As far as books in the serial killer genre go, Red Tide has absolutely nothing new or interesting to offer. The blurb of this book promises so much, but the book fails to deliver on almost each front.
To begin with, the story is far too predictable. I’m not saying predictable as in, “I knew who the killer was from Chapter 3.” That’s a given (although the chapter number varies). It was predictable down to every detail, including the choice of the next victim. With that being the case, it was very difficult to appreciate any supposed twist or suspenseful part because, simply put, there was no suspense left at all.
Then came the weak characters. Jamie Taylor plays a central part, with most of the book written from her perspective. Rich, handsome, and troubled to the right degree FBI Agent Nick Grant got some say in there, but it was all haphazard, brooding, and a tad on the pointless end. Then there were Jamie’s sister and two friends. The four women together remain the focus of the book as Jamie spends her time with them or thinking about them or referring to them. Throw in a few more, absolutely inessential, characters, and what you get is a bunch of sub plots that only serve to increase the number of pages.

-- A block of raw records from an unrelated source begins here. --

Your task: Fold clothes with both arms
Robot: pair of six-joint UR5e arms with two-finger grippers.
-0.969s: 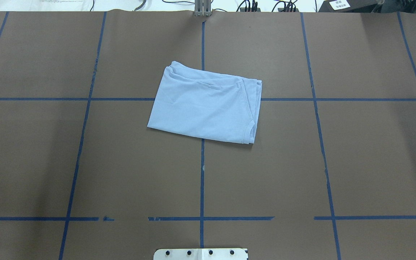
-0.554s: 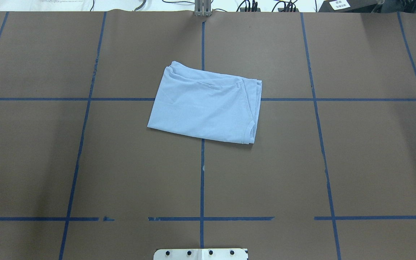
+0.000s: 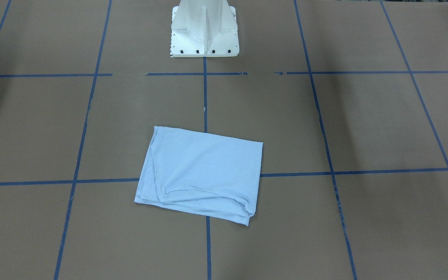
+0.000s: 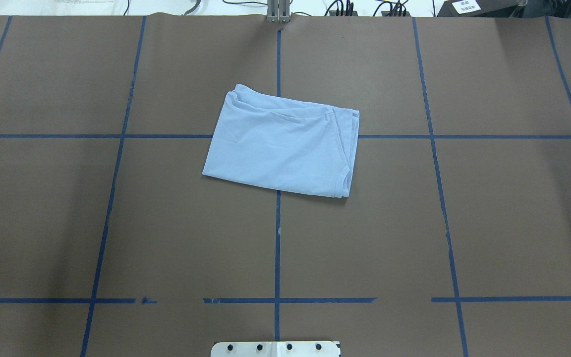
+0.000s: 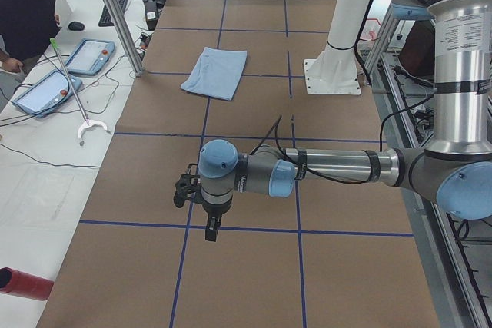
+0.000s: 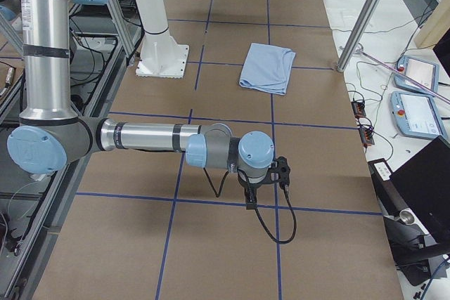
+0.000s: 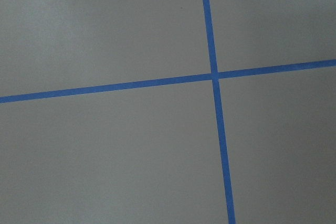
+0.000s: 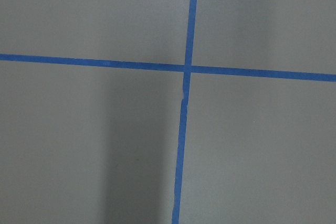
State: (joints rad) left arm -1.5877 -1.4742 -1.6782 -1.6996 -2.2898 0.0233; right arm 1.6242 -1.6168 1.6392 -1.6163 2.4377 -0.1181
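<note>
The pale blue T-shirt [image 4: 280,148] lies folded into a slightly skewed rectangle on the brown paper at the table's middle, across the centre tape line; it also shows in the front view [image 3: 202,175] and both side views [image 5: 217,73] [image 6: 267,67]. No arm touches it. My left gripper [image 5: 211,230] hangs over a tape crossing far from the shirt; I cannot tell if it is open or shut. My right gripper [image 6: 249,201] hangs likewise at the other end; I cannot tell its state either. Both wrist views show only paper and blue tape.
The white pedestal base [image 3: 204,39] stands at the robot's edge of the table. Metal frame posts [image 5: 115,13] [image 6: 365,12] rise at the far edge. An operator [image 5: 23,5], teach pendants [image 5: 88,55] and a red cylinder [image 5: 23,282] are beyond it.
</note>
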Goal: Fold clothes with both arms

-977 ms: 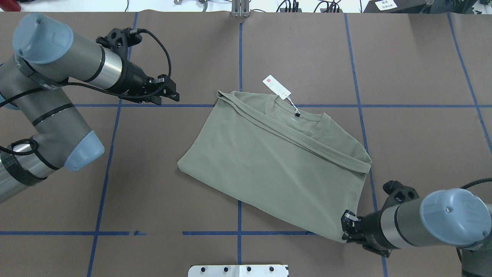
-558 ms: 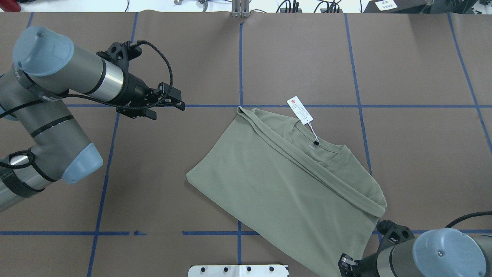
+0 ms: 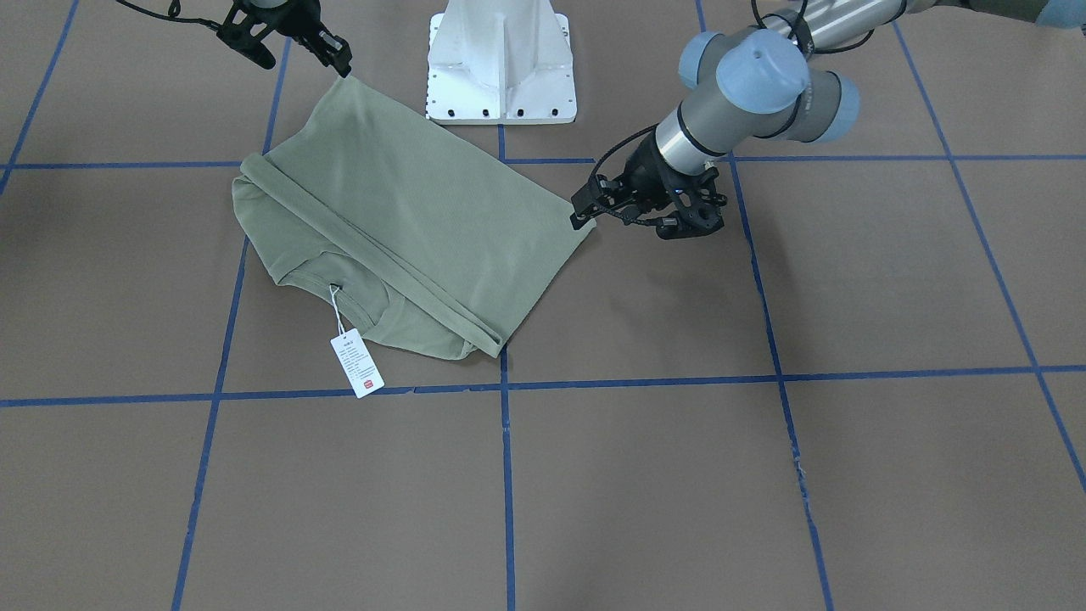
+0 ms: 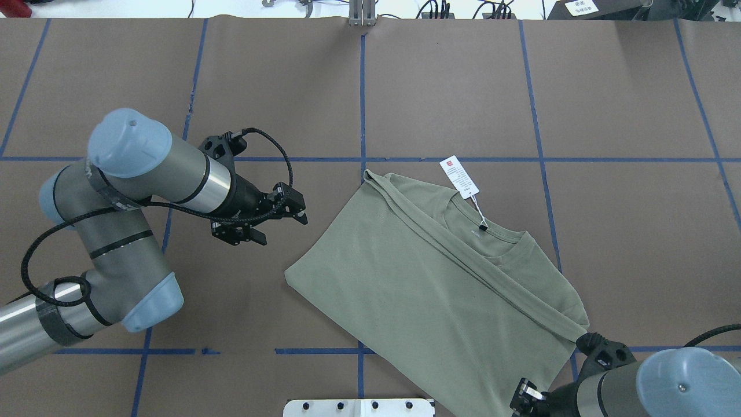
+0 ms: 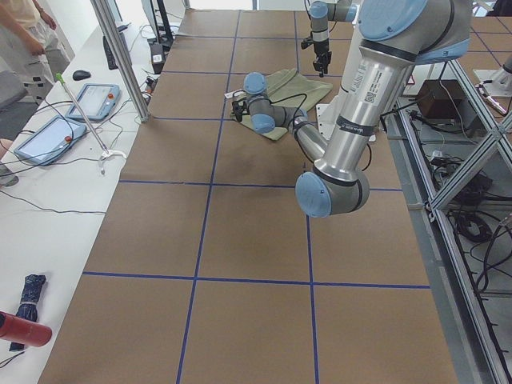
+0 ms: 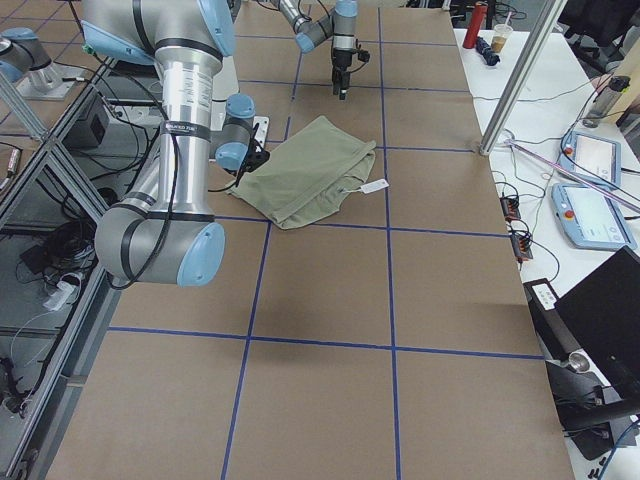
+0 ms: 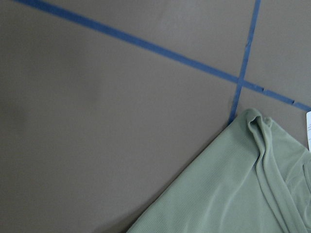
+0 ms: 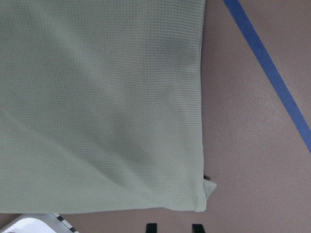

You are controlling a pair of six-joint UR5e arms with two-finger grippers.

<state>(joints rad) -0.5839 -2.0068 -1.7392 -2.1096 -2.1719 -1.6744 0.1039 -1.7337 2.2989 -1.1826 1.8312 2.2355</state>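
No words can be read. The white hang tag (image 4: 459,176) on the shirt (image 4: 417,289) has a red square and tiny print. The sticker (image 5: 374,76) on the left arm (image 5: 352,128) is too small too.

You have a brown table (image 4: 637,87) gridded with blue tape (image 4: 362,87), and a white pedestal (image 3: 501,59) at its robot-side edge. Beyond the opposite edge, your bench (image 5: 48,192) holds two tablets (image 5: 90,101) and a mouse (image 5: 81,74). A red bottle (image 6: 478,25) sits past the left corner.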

It wasn’t just the sheer number of inessential characters, but the development of each character itself that was disappointing. The characters didn’t really have much depth other than the monologue like narration that each chapter offered as back story, which were all done and done too. Added to that was the strange, often annoying, ways in which they spoke with each other and the abrupt character changes that made no sense. The dialogue was another sore point, being altogether too forced, often pointless and in some cases, down right sappy. I have no problem with sentiment. But friends having conversations that sound more like Miss World speeches is pushing sentiment a bit too far. Their attempt at logic made even less sense! The worst though had to be the fact that sentimental dialogue seemed to be missing from exactly where it was actually needed, forced instead into areas where a simple look would suffice. Even the antagonist, who got some billing, seemed confused about his own motives and thoughts. Not too uncommon for a psychopath? I agree – except that this confusion was molded to suit the outcomes rather unconvincingly. Simply put, the antagonist seemed to be bad just for the heck of it!
Last is the writing style itself. Very little of the book actually made me feel like I was reading a story on a serial killer. The inconsistency in style didn’t help either. The book goes from flowery narration to awkward dialogue, and from random statements (not even paragraphs) of violence to gushy sentiment. That is what finally led to an end that just… ended. It took a ton of things for granted, tossing information at you without bothering about connecting the dots. All in all, a rather tedious read.
The only reason I gave this book a 2 instead of a 1 or 1.5 star rating was because of its story. In its skeletal structure, the story had scope. The only problem was in its execution. Peg Brantley writes well in bursts and clearly has the imagination and potential to be good, but it may take some more effort to tap into that potential. It would take a lot of five star ratings to convince me to pick up another one of her books. All in all, Red Tide is just not worth the time and effort you would put into reading it. And if you are a fan of books based on serial killers, steer clear from Red Tide – its serial killer connection is highly superficial.